Activity: From the line with "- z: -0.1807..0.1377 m" to the line with "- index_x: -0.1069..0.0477", retype every line exactly, including those two, and leave out the rest of the data below.

Dataset content:
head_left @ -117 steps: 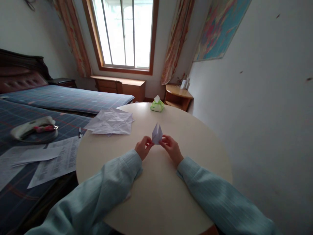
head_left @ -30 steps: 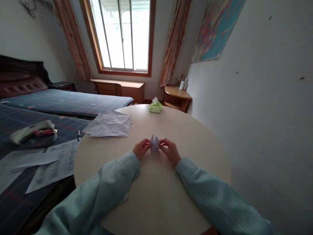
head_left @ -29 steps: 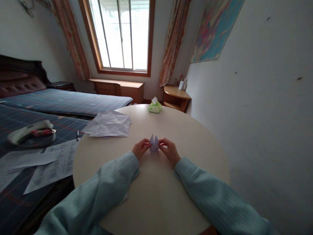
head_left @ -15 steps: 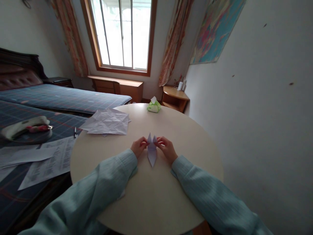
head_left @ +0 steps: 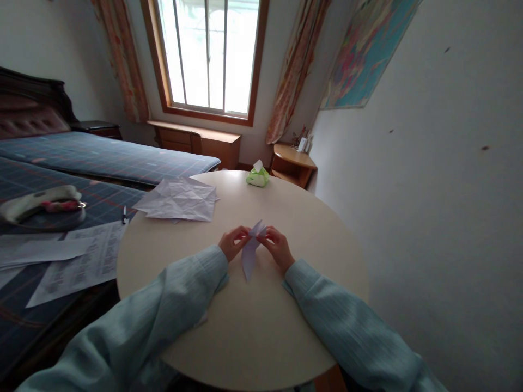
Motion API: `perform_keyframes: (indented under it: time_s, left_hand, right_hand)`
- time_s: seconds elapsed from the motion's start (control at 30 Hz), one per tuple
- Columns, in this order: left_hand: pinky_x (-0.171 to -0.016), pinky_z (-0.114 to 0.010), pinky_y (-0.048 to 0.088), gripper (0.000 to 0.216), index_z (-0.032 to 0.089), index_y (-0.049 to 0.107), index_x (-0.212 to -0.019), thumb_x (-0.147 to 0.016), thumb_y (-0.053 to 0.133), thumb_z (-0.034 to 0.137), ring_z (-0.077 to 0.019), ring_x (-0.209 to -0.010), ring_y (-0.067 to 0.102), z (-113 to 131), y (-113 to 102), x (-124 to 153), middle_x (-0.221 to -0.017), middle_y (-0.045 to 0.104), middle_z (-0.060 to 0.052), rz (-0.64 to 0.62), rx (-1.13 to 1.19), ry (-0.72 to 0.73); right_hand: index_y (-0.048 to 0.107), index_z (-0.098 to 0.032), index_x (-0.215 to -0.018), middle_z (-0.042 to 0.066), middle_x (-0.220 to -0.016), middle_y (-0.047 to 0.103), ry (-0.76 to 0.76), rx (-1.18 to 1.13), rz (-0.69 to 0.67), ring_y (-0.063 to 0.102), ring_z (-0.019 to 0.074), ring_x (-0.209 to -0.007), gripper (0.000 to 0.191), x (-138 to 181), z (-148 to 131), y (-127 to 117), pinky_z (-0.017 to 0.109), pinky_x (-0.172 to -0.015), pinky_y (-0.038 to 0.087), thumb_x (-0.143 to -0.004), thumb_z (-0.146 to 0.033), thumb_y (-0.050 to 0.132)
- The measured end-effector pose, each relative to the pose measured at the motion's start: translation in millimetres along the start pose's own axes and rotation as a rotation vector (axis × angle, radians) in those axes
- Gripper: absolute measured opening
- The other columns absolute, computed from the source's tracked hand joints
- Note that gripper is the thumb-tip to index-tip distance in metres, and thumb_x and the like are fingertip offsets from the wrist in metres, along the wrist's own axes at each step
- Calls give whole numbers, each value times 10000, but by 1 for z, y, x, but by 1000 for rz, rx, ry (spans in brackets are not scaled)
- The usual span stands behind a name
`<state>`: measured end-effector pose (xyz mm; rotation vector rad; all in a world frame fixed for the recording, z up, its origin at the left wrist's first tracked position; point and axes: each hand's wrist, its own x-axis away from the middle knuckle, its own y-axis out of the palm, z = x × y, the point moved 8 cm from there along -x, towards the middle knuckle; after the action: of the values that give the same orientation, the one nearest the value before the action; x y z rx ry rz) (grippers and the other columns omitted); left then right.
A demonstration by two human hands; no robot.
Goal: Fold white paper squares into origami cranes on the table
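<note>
A folded piece of white paper (head_left: pixel 250 259), long and pointed at its near end, is held between both hands over the round table (head_left: pixel 261 321). My left hand (head_left: pixel 234 243) pinches its upper left side with thumb and fingertips. On the other side, my right hand (head_left: pixel 279 248) grips the upper right part, also closed in a pinch. A pointed flap sticks up between the fingertips. The fingers hide some of the folds near the top.
Creased white sheets (head_left: pixel 182 199) lie at the table's far left. A green tissue pack (head_left: pixel 257 175) stands at the far edge. Left of the table, a bed holds printed papers (head_left: pixel 81 261), a pen (head_left: pixel 125 214) and a white bag-like item (head_left: pixel 41 204). A wall (head_left: pixel 429 218) rises on the right.
The folded paper has turned, its near point swinging slightly left. Its two separate upper points now appear brought together and slanted right. Both hands stay pinched on it.
</note>
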<state>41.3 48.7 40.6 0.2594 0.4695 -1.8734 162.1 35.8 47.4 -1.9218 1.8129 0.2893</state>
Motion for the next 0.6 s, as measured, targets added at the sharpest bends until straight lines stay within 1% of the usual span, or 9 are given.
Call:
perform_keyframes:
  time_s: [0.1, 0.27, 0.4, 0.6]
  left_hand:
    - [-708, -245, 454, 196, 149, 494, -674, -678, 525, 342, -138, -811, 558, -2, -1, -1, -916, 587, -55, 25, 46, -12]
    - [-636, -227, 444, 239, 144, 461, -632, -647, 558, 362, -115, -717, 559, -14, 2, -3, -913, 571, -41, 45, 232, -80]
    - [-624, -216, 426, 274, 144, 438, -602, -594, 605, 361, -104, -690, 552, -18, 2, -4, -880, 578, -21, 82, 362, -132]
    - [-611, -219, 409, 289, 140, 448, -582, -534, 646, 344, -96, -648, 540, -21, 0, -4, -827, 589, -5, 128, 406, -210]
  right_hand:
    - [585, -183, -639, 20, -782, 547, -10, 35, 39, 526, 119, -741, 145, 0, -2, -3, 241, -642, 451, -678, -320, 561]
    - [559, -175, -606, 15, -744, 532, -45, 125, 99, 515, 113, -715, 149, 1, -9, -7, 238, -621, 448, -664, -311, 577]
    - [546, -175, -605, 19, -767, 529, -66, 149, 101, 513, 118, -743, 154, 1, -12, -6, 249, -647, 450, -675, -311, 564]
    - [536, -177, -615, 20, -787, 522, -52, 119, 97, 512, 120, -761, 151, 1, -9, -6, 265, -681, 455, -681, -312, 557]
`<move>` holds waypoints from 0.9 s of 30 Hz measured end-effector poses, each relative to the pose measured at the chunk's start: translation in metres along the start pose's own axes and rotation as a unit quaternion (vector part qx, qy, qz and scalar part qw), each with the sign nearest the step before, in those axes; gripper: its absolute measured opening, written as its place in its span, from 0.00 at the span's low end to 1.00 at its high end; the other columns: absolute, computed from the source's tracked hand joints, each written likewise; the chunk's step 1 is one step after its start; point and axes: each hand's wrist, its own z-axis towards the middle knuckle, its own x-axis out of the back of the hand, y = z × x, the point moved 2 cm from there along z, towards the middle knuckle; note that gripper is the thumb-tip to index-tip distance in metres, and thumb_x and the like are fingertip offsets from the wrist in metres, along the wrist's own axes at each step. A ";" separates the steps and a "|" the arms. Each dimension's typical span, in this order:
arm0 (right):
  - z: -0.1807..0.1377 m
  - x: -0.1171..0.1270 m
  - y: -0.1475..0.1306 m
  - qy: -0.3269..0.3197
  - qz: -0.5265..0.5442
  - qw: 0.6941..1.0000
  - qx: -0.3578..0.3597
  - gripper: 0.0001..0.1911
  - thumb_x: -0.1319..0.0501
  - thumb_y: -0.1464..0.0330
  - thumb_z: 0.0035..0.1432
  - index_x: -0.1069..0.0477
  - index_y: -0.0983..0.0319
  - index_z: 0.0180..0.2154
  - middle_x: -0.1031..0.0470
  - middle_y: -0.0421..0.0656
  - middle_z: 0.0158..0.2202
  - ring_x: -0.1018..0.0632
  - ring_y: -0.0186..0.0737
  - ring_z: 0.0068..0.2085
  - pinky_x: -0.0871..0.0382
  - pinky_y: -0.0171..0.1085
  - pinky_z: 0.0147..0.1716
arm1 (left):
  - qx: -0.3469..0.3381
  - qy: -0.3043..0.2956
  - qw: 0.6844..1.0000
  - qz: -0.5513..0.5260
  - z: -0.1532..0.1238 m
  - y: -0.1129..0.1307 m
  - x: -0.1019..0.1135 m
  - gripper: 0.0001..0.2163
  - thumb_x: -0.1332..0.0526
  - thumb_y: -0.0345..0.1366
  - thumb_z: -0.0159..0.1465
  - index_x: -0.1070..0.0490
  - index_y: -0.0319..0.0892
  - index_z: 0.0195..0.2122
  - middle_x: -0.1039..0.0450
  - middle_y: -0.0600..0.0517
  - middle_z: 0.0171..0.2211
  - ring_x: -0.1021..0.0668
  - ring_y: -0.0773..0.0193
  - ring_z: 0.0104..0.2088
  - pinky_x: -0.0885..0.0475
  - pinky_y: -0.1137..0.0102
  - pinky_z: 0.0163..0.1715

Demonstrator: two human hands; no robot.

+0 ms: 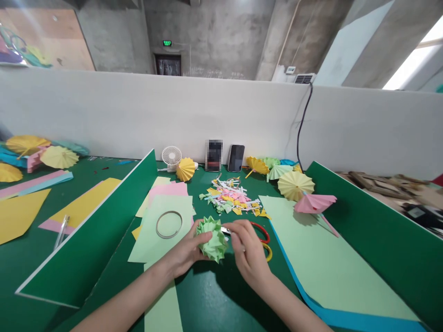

Answer section:
  - z: -0.1807..0.1377 m
  - x: -0.1171..0.1270 m
  - y: -0.1475..0.1306 m
  - qy: -0.3269..0.3197
  - qz: -0.5265..0.5442
  - qw: 0.6941..1.0000
  - qx: -0.3578..0.3597
  - gripper: 0.0001..0.1911
  - thumb_x: -0.1319..0.0501
  - thumb_y: -0.1464..0.0330
  - thumb_z: 0.0035..0.1432
  - index_x: -0.1069..0.0477

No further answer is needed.